Nella fattispecie, infatti, costituisce elemento essenziale del contratto di pubblicità la circostanza che l’editore, a fronte di un corrispettivo regolarmente assoggettato ad Iva ad aliquota normale, effettui una certa tiratura del periodico e provveda alla sua distribuzione secondo particolari modalità, di solito consistenti nella consegna gratuita, diretta o tramite appositi contenitori (c.d. “totem”) situati presso luoghi pubblici di una certa rilevanza.

E’ facilmente verificabile, al riguardo, che nel settore editoriale esiste, in linea generale, una stretta correlazione fra la tariffa applicata dall’impresa editrice nella vendita degli spazi pubblicitari e il complesso di elementi caratterizzanti il periodico stampato, elementi che possono individuarsi nella tiratura, nel target di lettori cui è diretto il periodico (per es., studenti, donne, uomini d’affari, imprese, etc.), nonché nella capacità di penetrazione nel mercato, influenzata, fra l’altro, da tecniche avanzate di marketing (per es., omaggi, vendite abbinate), ovvero da modalità particolari nella sua diffusione (gratuita in luoghi pubblici, a pagamento nelle edicole o solo per abbonamento).

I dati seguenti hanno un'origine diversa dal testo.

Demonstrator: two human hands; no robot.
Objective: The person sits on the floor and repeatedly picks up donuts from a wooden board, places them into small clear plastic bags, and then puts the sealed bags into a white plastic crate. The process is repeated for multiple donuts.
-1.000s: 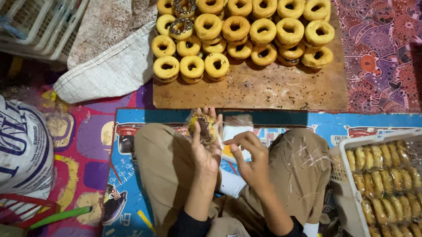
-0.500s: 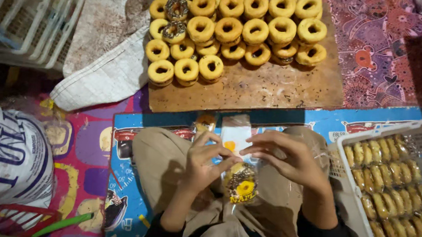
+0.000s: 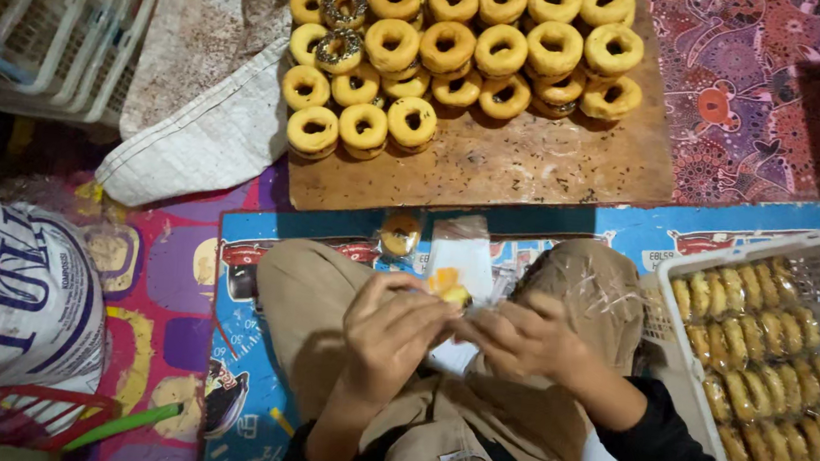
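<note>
My left hand [image 3: 392,329] and my right hand [image 3: 526,335] meet over my lap, both pinching a doughnut in a clear plastic wrapper [image 3: 450,288]; only its yellow-orange top shows between my fingers. A wooden board [image 3: 532,162] lies on the floor ahead, loaded with several yellow ring doughnuts [image 3: 447,45], two of them with dark sprinkles [image 3: 342,3]. One wrapped doughnut [image 3: 400,234] and a clear empty bag [image 3: 462,249] lie on the mat just in front of my knees.
A white plastic crate [image 3: 720,255] at my right holds rows of wrapped doughnuts [image 3: 771,356]. A white cloth sack [image 3: 200,116] lies left of the board, stacked white crates [image 3: 36,25] at top left, a printed sack [image 3: 10,292] at left.
My hands moved from near my knees, where the left held a doughnut, back over my lap and closed together on the wrapped doughnut. The view shifted slightly.
</note>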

Pertanto, la distribuzione gratuita del periodico da parte dell’editore, pur avendo ad oggetto un bene rientrante nell’attività propria dell’impresa, costituisce nello stesso tempo l’adempimento di una specifica obbligazione dedotta nei contratti di pubblicità, relativa alla diffusione dei messaggi pubblicitari stampati sul periodico, per i quali sono stati versati corrispettivi regolarmente assoggettati ad imposta.

Ne consegue che le cessioni dei periodici in questione, anche se hanno la forma di periodici di informazione, fungono nella sostanza da veicoli per la trasmissione di messaggi pubblicitari, e quindi sono in relazione sinallagmatica con il corrispettivo dovuto dagli inserzionisti pubblicitari, da assoggettare ad Iva al momento del relativo pagamento ai sensi dell’articolo 6, terzo comma, del decreto del Presidente della Repubblica n. 633 del 1972.

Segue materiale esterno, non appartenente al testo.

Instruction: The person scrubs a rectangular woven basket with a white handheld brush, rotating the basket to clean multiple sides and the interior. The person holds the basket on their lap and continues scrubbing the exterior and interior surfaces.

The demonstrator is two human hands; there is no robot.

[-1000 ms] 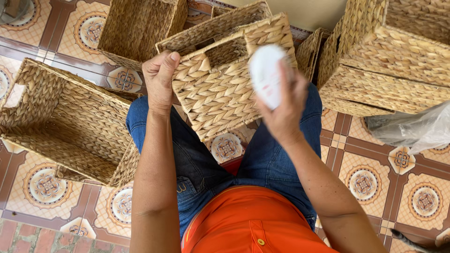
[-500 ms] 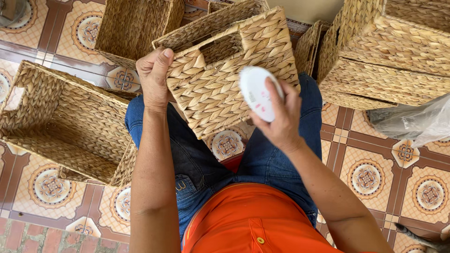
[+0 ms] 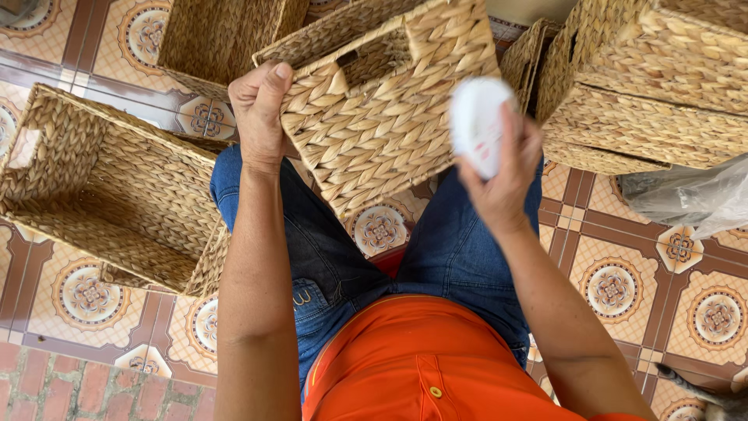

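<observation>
1. Above the lap, between the knees: basket (image 3: 382, 117), woven of pale straw, tipped on a corner with its handle slot up and one side turned toward the camera.
2. At its upper left corner: left hand (image 3: 261, 109), fingers (image 3: 273, 82) curled tight over the rim, thumb pressed on the weave. Firmly gripped, the whole weight carried there.
3. At its right edge: right hand (image 3: 502, 179), fingers closed round a disc (image 3: 477, 125), white, rounded and smooth. Held just beside the basket side, either touching or barely off it; cannot tell which through the blur.
4. Progress, judged from this: basket lifted and turned, disc brought up to its side. No mark, smear or change to be seen on the weave, so probably early on this one. Impossible to say which of the other baskets are done.
5. On the floor (image 3: 615, 288), patterned tiles:
   - left basket (image 3: 86, 195), lying open on its side next to the left thigh;
   - far basket (image 3: 226, 35), upright, beyond the left hand;
   - stack (image 3: 654, 86) of more baskets to the right, tilted against one another.
6. Packages, labels, signs:
   - bag (image 3: 693, 195), clear crumpled plastic, at the right edge under the stack, contents not to be made out;
   - no tag, sticker or sign visible on any basket;
   - disc plain white on the face shown, no print to be seen.
</observation>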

Per quanto concerne il trattamento da riservare ai fini delle imposte sui redditi, si ritiene che, per motivazioni analoghe a quelle sopra esposte, le cessioni gratuite dei periodici in argomento siano effettuate al solo fine di ottemperare agli obblighi contrattuali assunti nei confronti degli inserzionisti pubblicitari in relazione ai quali è rilevato un corrispettivo regolarmente assoggettato a tassazione.

Pertanto, si è del parere che con le cessioni gratuite in questione non si attui una destinazione dei periodici a finalità estranee all’esercizio dell’impresa editrice e, conseguentemente, non operi la disposizione di cui all’articolo 53, comma 2, del TUIR, che ricomprende tra i ricavi il valore normale dei beni ceduti.